3 months eh?
You'll really want to have the car plugged in, i.e. be charging the car. Not just the 12V battery.
Depending on your settings, even a fully charged battery (which isn't recommended for storage anyways, more like 60%) may not last unplugged for 3 months. You'd have to disable darn near everything you can, never "check on it" via the app, and make sure it's stored somewhere where the temps are somewhat controlled (32F - 100F or so).
Then it
might be OK upon return.
But if you can plug in a battery tender, hopefully you can also plug in the car (maybe it's not feasible due to a shared circuit or something?).
Standby drain according to the Stats app,
when plugged in, works out to about 60W average. This will be mostly the 12V system, and implies you'd need a 5A charger. However, leaving it unplugged and turning off a bunch of features, this drops to about 11-14W. The 1.5A charger would be sufficient in this case.
I'd be curious if just keeping the 12V battery topped would prevent drain on the HV battery that has been otherwise noted (it should), but you probably don't want to be the guinea pig on that.
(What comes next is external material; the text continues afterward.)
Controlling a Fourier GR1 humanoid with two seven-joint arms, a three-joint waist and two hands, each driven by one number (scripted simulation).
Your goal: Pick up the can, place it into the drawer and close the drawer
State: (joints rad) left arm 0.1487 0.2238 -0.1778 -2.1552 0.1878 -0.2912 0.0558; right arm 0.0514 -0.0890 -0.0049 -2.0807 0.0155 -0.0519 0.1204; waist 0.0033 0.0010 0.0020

But if Tesla service recommended it to you, then... hey, why not? (peace of mind, that's why)
the thing that confuses me about this recommendation from tesla, is that if you could plug in a battery trickle charger somewhere, you could plug in the car charger instead into the same outlet. Since the HV battery charges the 12v when plugged in, I cant see any benefit for using a trickle charger on a tesla (Because of the above).
Am I wrong in my understanding that the HV charges the 12v? If not, am I wrong in assuming that if one could plug in a trickle charger to an outlet? If neither of those are wrong, what would be the point of a trickle charger?
(real question)
I know what they are for, as I have one for my BMW, but I cant think of why one would be needed on Model 3.
I expected this response from someone
much sooner, heh. It's possible they're storing on a shared circuit that plugging in the charger would trip a breaker or something.
I can see benefits, but they're small and I'd still be concerned about the HV battery state over time. It's a risky bet, if probably a safe one. Keeping the 12V topped up should prevent drain from the HV battery, while keeping the 12V battery happier overall.
The "should prevent drain from the HV battery" comes with so many caveats though. They're all possible to deal with, but I'd fear not accounting for something.